A la pregunta de la señora vicepresidenta del Gobierno, formulada en sede parlamentaria –en el Senado, el pasado martes–, debemos responder, decididamente, que no; no es delito el hecho de dialogar, aunque cabe que del diálogo se deduzcan acciones delictivas.
Por ejemplo, de ese diálogo motivador de la cuestión planteada por doña Carmen Calvo, y caso de llegar a un acuerdo como el pretendido en los veintiún puntos del señor Torra, cabría, con muchas posibilidades, derivar un delito de traición, con autoría del señor presidente del Gobierno español. Espero y deseo que así no sea.
Lo que sí me gustaría anticipar a la señora vicepresidenta, animado por esa fruición con que ella y todo el Gobierno del Sr. Sánchez hablan de diálogo –sea cual fuere el motivo para dialogar, la parte con la que se dialoga y el fin último del mismo–, es que el diálogo nunca puede ser un fin per se.

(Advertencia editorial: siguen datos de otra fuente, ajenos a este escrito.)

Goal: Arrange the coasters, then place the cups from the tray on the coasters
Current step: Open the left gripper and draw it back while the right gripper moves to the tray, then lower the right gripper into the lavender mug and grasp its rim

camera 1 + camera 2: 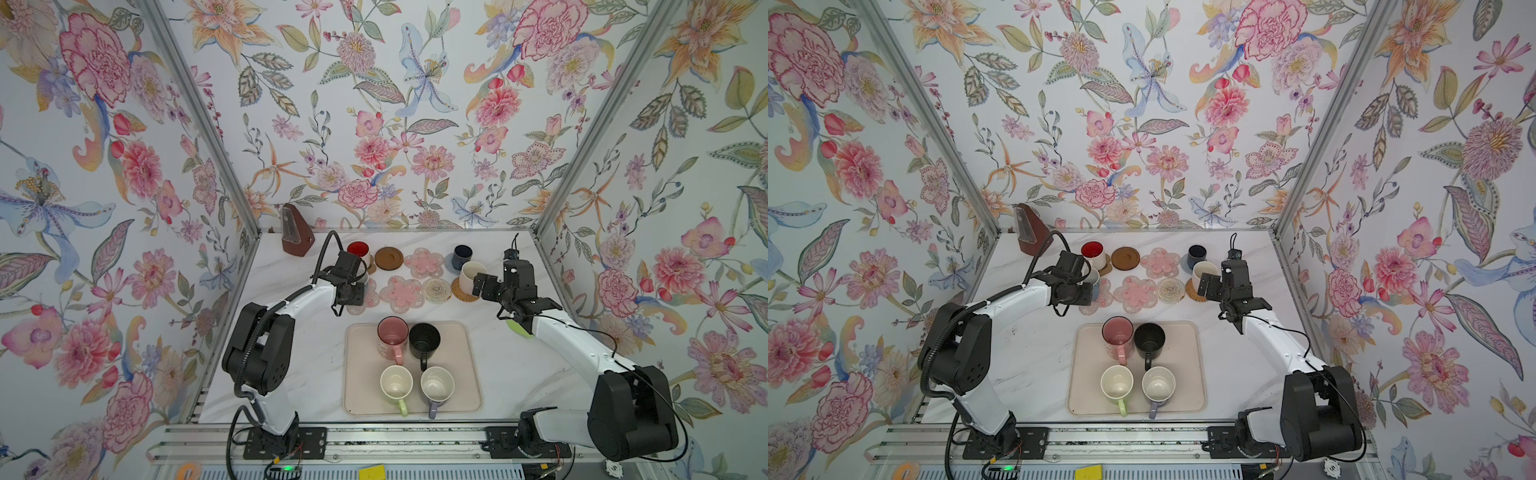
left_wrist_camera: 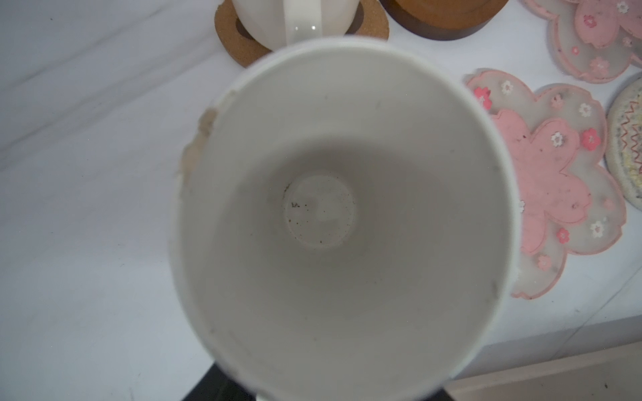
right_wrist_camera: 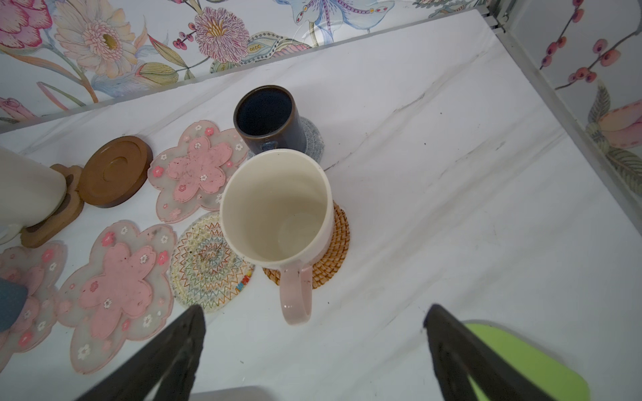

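— Where is the left gripper (image 1: 352, 291)?

— Right over the blue mug (image 2: 330, 208). That mug sits on the left pink flower coaster (image 1: 371, 296), at the left end of the front row. The wrist camera looks straight down into the mug's white inside, so I cannot tell if the fingers are spread or pinching.

— And the right gripper (image 3: 314, 312)?

— Its two black fingers are spread wide apart and hold nothing. It hangs just in front of the cream mug with the pink handle (image 3: 274, 208), which sits on the tan woven coaster (image 3: 338, 243).

— Which other mugs are on coasters?

— The white mug with the red inside (image 1: 358, 250) is on the brown paw coaster (image 3: 52, 222). The small navy mug (image 3: 265, 118) is on the grey-blue coaster (image 3: 312, 139) (both in the back row). The dark brown disc (image 1: 389, 258), the back pink flower coaster (image 1: 424, 262), the middle pink flower coaster (image 1: 402, 293) and the white woven coaster (image 1: 436, 290) are bare.

— And the tray (image 1: 361, 374)?

— It lies nearer the front of the table. Four mugs stand in it: the pink mug (image 1: 392, 336) beside the black mug (image 1: 424, 338), and in front of them the green-handled mug (image 1: 396, 384) beside the lavender-handled mug (image 1: 437, 384).
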### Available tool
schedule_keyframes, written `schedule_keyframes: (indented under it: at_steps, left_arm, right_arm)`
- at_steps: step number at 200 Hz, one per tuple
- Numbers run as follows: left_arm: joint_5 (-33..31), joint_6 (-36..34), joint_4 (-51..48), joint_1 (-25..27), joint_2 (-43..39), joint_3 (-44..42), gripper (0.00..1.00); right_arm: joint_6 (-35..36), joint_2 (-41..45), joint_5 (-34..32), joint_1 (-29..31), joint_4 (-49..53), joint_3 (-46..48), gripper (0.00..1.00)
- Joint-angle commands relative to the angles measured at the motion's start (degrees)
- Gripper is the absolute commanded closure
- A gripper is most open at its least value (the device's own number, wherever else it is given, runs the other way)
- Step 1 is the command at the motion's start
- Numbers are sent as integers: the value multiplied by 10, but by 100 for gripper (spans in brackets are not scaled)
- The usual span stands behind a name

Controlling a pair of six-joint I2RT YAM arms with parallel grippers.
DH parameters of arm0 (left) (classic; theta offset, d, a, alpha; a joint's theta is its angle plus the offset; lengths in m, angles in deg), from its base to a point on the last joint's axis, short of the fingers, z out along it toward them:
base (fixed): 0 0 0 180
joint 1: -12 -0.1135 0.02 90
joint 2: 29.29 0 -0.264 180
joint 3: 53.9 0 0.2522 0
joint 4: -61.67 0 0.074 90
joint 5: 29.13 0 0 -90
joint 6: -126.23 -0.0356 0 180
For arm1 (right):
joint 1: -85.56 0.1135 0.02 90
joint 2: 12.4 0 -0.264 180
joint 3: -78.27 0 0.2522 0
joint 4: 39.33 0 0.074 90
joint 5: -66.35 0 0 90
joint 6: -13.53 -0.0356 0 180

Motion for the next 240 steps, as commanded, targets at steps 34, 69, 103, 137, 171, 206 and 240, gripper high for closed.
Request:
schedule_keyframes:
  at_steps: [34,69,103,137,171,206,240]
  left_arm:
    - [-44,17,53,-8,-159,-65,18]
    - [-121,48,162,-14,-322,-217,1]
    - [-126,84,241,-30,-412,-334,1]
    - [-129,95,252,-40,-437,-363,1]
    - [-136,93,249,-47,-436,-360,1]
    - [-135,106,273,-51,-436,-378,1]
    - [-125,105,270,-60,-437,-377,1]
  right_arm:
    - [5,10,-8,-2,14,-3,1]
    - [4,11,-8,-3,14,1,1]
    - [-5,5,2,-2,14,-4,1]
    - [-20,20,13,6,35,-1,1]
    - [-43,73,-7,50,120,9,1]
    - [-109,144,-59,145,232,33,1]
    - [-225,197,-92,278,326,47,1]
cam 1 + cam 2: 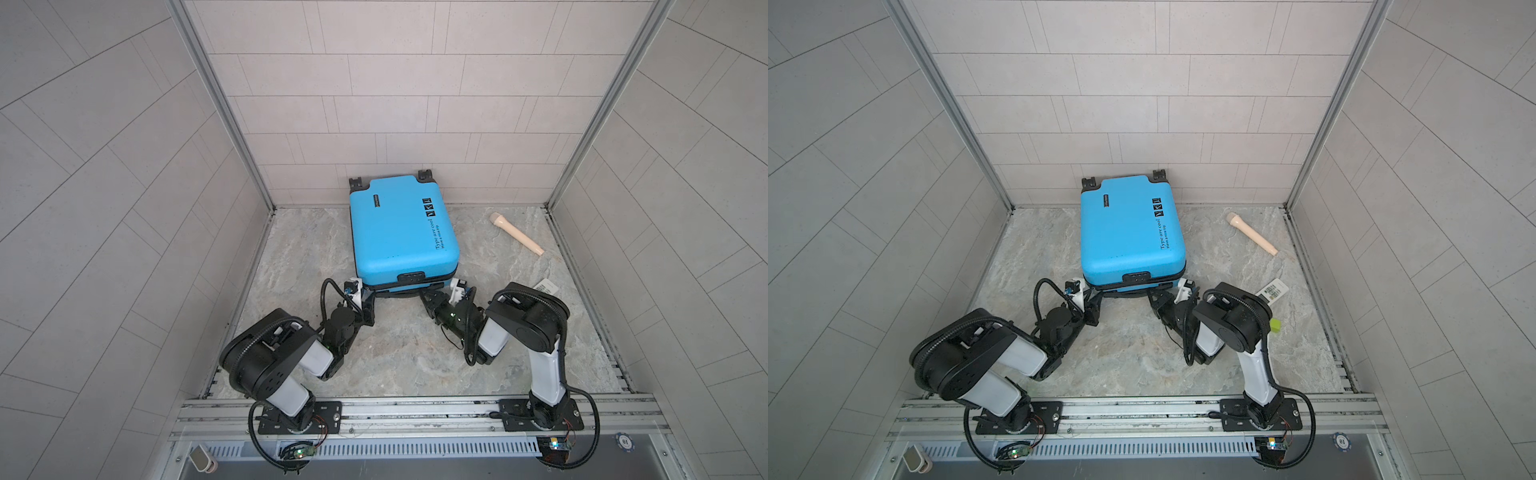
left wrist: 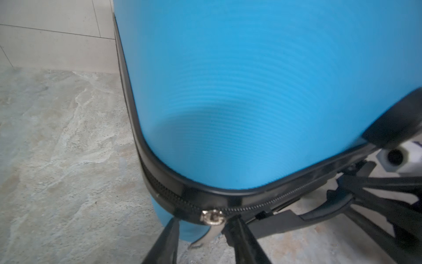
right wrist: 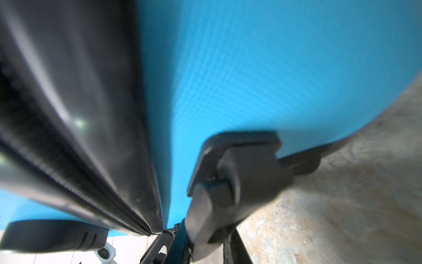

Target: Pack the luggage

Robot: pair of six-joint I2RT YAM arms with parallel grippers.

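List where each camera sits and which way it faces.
Both top views: overhead above the arm bases, looking down at the luggage on the table; both arms, left gripper, right gripper show.
Left wrist: on the left arm, low, facing the luggage's near corner and zipper pull; fingertips show.
Right wrist: on the right arm, tight against the shell; fingers flank a black fitting.
Shared: both wrist views show blue shell and black zipper band.

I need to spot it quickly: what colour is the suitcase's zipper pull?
Silver. The zipper pull shows best in the left wrist view.
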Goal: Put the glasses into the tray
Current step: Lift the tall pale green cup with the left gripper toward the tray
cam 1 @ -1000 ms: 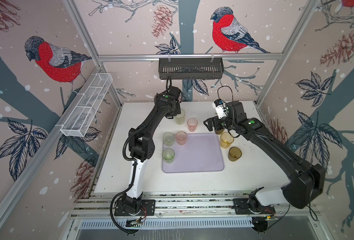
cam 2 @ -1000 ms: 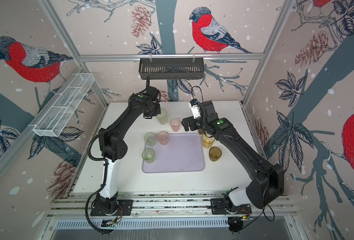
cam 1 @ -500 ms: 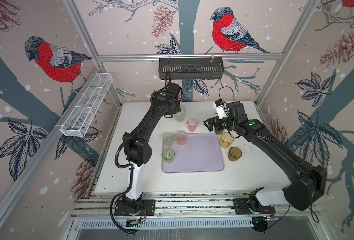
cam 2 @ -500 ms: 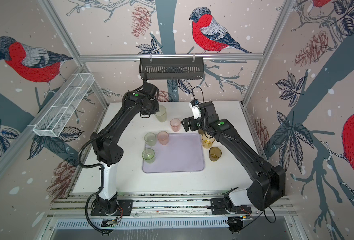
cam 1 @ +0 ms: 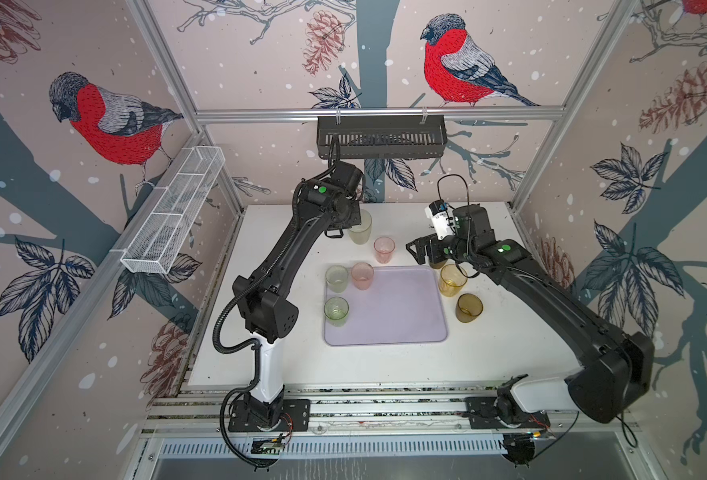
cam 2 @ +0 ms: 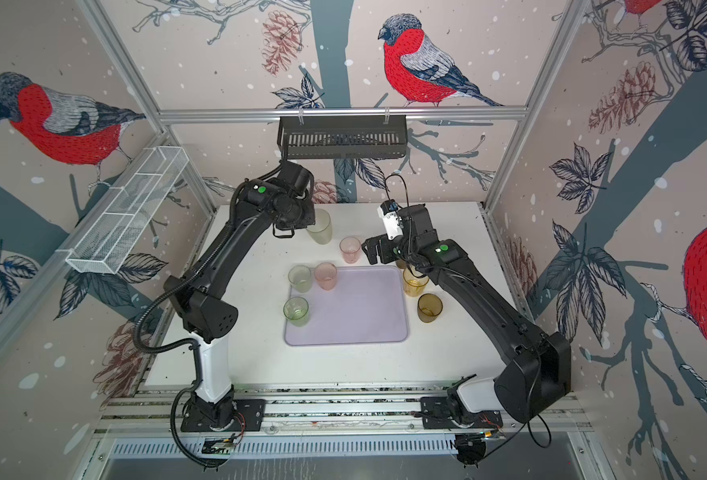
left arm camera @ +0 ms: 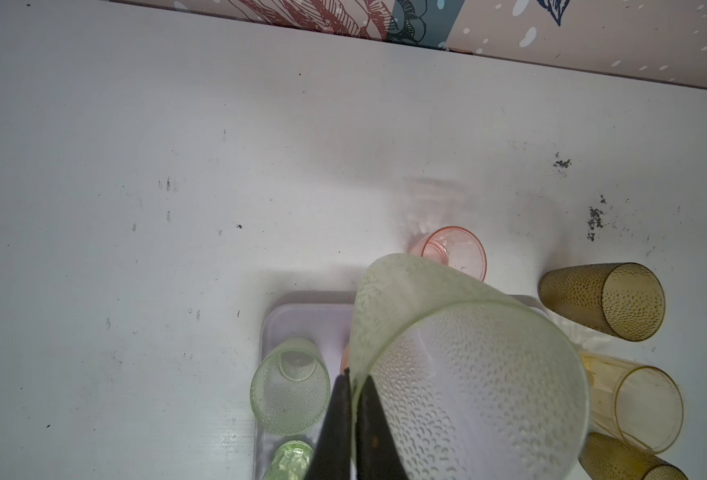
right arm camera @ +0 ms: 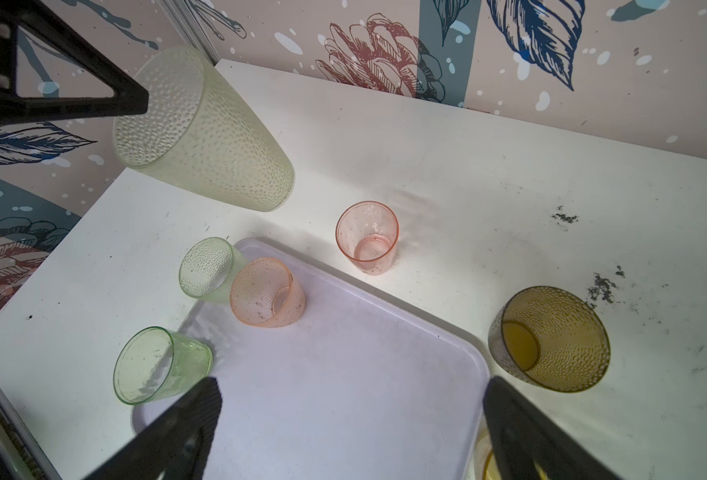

El diálogo es un proceso útil para averiguar posiciones de las partes –no siempre evidentes– y, en su caso, eliminar discrepancias en busca de un acuerdo que, para evitar el delito, deberá ser, en todo caso, lícito.
Cuando el diálogo se convierte en un objetivo, lo más seguro es que sea, simplemente, una patraña de una parte, o de las dos, o que acabe en lo que el saber popular califica como una encerrona; de quién o a quién, se verá después.
Con frecuencia, ese diálogo que se busca como fin no pasa de ser la patochada de rigor, o una solemne mamarrachada, que alguien utiliza para desorientar a su entorno, eludiendo obligaciones –en este caso, las de un Gobierno que debería gobernar–. Es el caso, tan citado en el saber popular, del conocido diálogo de besugos –una pena involucrar a tan sabrosos peces en tono tan peyorativo–.
¿Quiere esto decir que soy contrario a todo diálogo? En modo alguno. Desde la adolescencia aprendí y disfruté con la lectura de diálogos, entre quienes tenían mucho sobre qué dialogar, extrayendo máximas de conducta que enriquecían el pensamiento y, con él, a la humanidad.
Pero miro al mundo que me rodea hoy, y les puedo asegurar que, entre los que dialogan, no encuentro a un Sócrates, un Platón o un Jenofonte. Sólo veo a gentes que se aferran al diálogo cuando no tienen nada que decir y, lo que es más grave, se refugian en él para no hacer lo que se supone que tienen que hacer: gobernar responsablemente.
La cosa es más grave, y esto sí debería preocupar a la vicepresidenta del Gobierno, que sólo se puede dialogar, aun a riesgo de perder el tiempo, sobre materias o cuestiones opinables; es decir, sobre alternativas lícitas, que se contemplan como capaces de dar satisfacción a las originarias pretensiones de las partes.
Sobre lo ilícito –no importa la materia– no cabe diálogo.
Así que tome nota, señora vicepresidenta, por lo que pueda pasar.